What you should do
From the records below, output exactly the lines starting at the line with "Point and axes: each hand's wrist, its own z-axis" and ending at the line with "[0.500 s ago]", both of them included, but no pictures.

----- Records shown

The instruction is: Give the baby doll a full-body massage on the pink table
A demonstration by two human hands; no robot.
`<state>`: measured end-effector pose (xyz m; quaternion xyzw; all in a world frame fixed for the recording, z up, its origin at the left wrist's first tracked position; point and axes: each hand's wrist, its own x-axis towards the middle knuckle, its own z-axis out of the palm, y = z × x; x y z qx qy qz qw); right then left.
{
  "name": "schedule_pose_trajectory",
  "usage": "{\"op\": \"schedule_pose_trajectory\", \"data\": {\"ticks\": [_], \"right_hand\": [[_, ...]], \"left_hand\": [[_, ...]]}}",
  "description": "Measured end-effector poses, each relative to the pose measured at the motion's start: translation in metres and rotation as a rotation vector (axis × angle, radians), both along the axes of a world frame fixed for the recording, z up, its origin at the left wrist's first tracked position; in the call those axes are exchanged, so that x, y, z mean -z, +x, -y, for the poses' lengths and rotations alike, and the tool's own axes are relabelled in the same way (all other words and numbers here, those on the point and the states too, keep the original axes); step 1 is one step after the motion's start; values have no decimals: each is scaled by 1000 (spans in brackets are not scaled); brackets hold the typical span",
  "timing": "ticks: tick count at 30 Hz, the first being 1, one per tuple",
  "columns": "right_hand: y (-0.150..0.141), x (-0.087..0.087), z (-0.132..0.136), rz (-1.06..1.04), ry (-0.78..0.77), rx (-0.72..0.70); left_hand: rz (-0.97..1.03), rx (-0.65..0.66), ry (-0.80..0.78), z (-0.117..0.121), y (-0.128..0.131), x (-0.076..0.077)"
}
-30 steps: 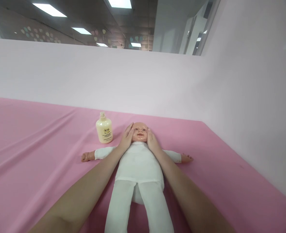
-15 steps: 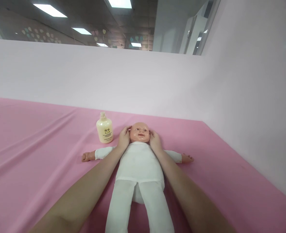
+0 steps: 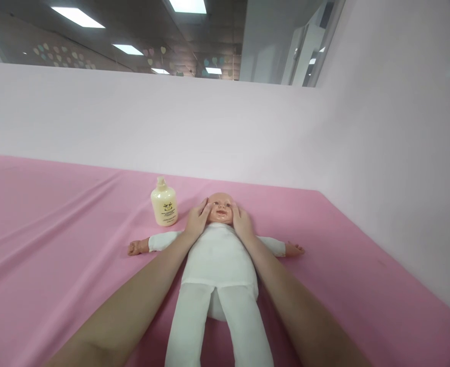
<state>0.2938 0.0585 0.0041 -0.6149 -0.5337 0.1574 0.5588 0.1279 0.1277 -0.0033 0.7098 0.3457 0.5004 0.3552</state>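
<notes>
A baby doll [image 3: 220, 260] with a white cloth body lies on its back, arms out to both sides and legs toward me. My left hand [image 3: 198, 220] rests against the left side of its head [image 3: 220, 198], thumb on the cheek. On the opposite side, my right hand [image 3: 243, 222] touches the other cheek in the same way. Both hands are open, their fingers extended along the head; some fingertips are hidden behind it. Left of the head stands a cream-yellow bottle [image 3: 165, 205] with dark print, upright and apart from my left hand.
The doll lies on a pink sheet [image 3: 75, 219] with creases at the left. A white wall [image 3: 133, 117] rises behind the sheet, and another wall [image 3: 412, 153] runs along the right. Above is a window [image 3: 209, 41] with ceiling lights and heart-shaped decorations.
Both hands have moved inward from the sides of the doll's head onto its cheeks, the thumbs now over them. The doll and the bottle stay in place.
</notes>
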Motion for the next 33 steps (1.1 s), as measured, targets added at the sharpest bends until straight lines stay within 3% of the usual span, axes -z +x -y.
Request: {"op": "schedule_pose_trajectory", "data": {"ticks": [7, 16, 33], "right_hand": [[-6, -8, 7, -104, -17, -247], [-5, -11, 7, -210, -157, -259], [-5, -15, 13, -270, -195, -307]], "left_hand": [[0, 161, -113, -4, 0, 3], [69, 237, -168, -2, 0, 0], [72, 284, -198, 3, -2, -3]]}}
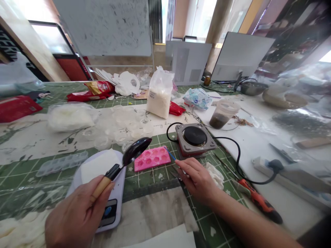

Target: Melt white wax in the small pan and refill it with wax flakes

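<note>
My left hand [74, 212] is wrapped round the wooden handle of a dark ladle [136, 150], raised over a white kitchen scale [119, 196]. A sheet of white paper [99, 165] lies on that scale. Between my right fingers is a thin blue stick [169, 153], its far end at the top right corner of a pink mould [152, 159] with several round hollows. My right hand [198, 177] is just right of the mould, above a pair of scissors [174, 172] that it partly hides. Whatever the ladle's bowl holds cannot be made out.
A small electric hot plate [195, 137] stands behind my right hand, its black cord running right to a power strip [266, 168]. An orange-handled tool [258, 199] lies at right. Farther back are a bag of white pellets [160, 96] and a plastic cup [223, 113].
</note>
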A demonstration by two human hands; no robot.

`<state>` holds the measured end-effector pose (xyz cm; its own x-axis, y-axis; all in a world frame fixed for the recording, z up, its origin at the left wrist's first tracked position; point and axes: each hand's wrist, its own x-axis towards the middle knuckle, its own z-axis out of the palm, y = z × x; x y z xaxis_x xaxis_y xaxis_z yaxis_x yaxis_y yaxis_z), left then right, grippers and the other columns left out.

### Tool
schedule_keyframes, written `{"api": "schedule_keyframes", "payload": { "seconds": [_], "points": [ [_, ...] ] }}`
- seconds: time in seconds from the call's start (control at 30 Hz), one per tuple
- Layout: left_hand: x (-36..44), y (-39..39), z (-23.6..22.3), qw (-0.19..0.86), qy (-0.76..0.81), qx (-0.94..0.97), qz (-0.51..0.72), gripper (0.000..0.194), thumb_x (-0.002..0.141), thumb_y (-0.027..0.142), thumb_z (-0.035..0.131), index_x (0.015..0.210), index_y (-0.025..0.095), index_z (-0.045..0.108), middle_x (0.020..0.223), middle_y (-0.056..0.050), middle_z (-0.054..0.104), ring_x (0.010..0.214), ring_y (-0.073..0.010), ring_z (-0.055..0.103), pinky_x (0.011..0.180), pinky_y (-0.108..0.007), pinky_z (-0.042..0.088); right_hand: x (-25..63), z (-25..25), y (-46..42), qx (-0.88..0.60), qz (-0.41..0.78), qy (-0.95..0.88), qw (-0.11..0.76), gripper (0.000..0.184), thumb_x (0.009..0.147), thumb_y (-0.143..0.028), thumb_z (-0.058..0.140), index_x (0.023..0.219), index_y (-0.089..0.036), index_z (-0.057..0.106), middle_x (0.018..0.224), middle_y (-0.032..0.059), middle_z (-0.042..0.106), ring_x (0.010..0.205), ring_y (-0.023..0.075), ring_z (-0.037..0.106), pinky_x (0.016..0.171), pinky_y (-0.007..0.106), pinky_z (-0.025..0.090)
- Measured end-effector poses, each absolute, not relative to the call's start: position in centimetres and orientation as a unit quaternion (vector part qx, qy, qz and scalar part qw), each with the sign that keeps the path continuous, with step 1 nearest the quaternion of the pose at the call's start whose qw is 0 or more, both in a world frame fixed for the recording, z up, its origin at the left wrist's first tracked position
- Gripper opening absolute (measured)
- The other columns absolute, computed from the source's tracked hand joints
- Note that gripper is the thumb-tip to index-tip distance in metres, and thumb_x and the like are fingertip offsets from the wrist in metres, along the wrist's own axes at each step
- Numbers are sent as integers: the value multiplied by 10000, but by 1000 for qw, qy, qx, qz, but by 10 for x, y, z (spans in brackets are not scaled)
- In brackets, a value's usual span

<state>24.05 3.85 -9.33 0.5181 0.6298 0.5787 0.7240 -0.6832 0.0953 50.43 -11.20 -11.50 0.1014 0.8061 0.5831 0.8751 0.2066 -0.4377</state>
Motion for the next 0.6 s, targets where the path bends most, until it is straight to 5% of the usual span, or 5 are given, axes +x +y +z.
{"api": "schedule_keyframes", "payload": {
  "seconds": [0.6],
  "points": [
    [245,36,-83,129,-339,-875,-321,316,883,409,420,908,170,626,760,-68,697,603,-183,642,474,-265,431,500,-108,-114,-644,-42,-658,388,307,795,-94,513,1089,-181,543,887,61,621,801,171,524,720,354,458]
  ]
}}
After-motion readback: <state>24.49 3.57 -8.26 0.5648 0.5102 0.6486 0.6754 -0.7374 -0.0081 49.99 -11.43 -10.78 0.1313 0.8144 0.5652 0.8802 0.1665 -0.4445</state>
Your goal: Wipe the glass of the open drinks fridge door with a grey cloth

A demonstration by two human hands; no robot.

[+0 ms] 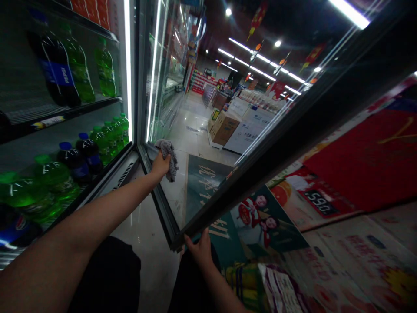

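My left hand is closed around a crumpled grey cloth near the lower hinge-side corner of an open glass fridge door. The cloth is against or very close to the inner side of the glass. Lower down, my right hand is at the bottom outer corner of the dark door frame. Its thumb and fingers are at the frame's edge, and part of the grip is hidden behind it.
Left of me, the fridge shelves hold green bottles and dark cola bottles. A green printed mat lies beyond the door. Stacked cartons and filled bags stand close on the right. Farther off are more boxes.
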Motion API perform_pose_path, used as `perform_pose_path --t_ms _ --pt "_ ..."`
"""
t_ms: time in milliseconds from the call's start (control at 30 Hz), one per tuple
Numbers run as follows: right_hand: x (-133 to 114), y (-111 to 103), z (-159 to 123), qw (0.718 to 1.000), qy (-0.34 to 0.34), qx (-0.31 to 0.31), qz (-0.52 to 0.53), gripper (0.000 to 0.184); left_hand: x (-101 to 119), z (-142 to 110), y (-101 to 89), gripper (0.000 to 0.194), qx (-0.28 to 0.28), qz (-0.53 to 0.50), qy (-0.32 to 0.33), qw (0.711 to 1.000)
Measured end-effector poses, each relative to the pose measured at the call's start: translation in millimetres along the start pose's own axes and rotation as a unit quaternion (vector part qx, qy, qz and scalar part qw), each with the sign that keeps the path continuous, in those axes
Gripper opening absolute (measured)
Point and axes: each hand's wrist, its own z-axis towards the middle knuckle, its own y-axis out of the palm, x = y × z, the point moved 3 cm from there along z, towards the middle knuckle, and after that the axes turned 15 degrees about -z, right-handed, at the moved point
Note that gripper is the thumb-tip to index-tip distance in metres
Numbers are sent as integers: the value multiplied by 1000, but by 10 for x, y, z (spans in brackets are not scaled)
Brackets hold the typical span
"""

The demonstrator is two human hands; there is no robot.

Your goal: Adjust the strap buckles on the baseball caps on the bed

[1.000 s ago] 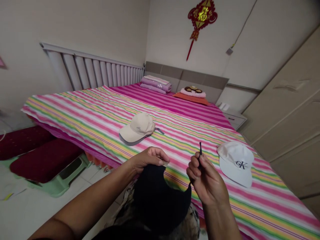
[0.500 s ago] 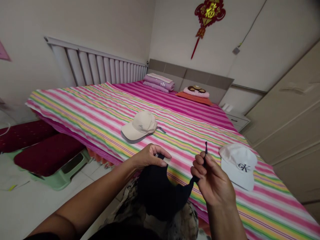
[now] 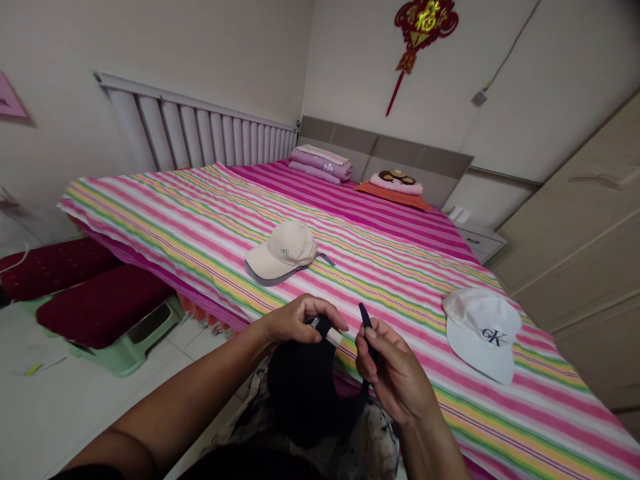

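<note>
While dark cap (image 3: 305, 393) is held, beige cap (image 3: 287, 248) ahead, white cap (image 3: 477, 330) right

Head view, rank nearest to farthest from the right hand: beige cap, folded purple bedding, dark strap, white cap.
1. Dark strap: pinched in the right hand.
2. White cap: on the bed, to the hand's right.
3. Beige cap: on the bed, ahead and to the left.
4. Folded purple bedding: far end, by the headboard.
</note>
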Motion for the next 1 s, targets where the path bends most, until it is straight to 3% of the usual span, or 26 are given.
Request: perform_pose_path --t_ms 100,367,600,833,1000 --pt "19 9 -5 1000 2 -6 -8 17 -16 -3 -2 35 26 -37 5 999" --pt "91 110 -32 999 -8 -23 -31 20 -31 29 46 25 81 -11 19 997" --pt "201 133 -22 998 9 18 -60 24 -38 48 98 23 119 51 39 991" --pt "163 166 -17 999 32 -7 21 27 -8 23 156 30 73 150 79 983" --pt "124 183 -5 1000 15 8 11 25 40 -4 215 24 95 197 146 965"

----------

Answer below
Point and axes: each hand's wrist, its own z-axis towards the middle knuckle, its own y-axis out of the palm, x = y × z, the point moved 3 cm from there along z, towards the middle knuckle, and after that the axes turned 15 degrees about -z, right-handed, at the moved point
Note that gripper is the thumb-tip to index-tip distance in metres
Numbers are sent as integers: the value multiplied by 1000, but by 10 for x, y, z (spans in brackets are not scaled)
Brackets hold the typical span
"""

The demonstrator is two human hands; there is no robot.

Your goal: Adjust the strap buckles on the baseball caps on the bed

[1.000 s ago] 
[0.500 s ago] 

No other output belongs with this exercise.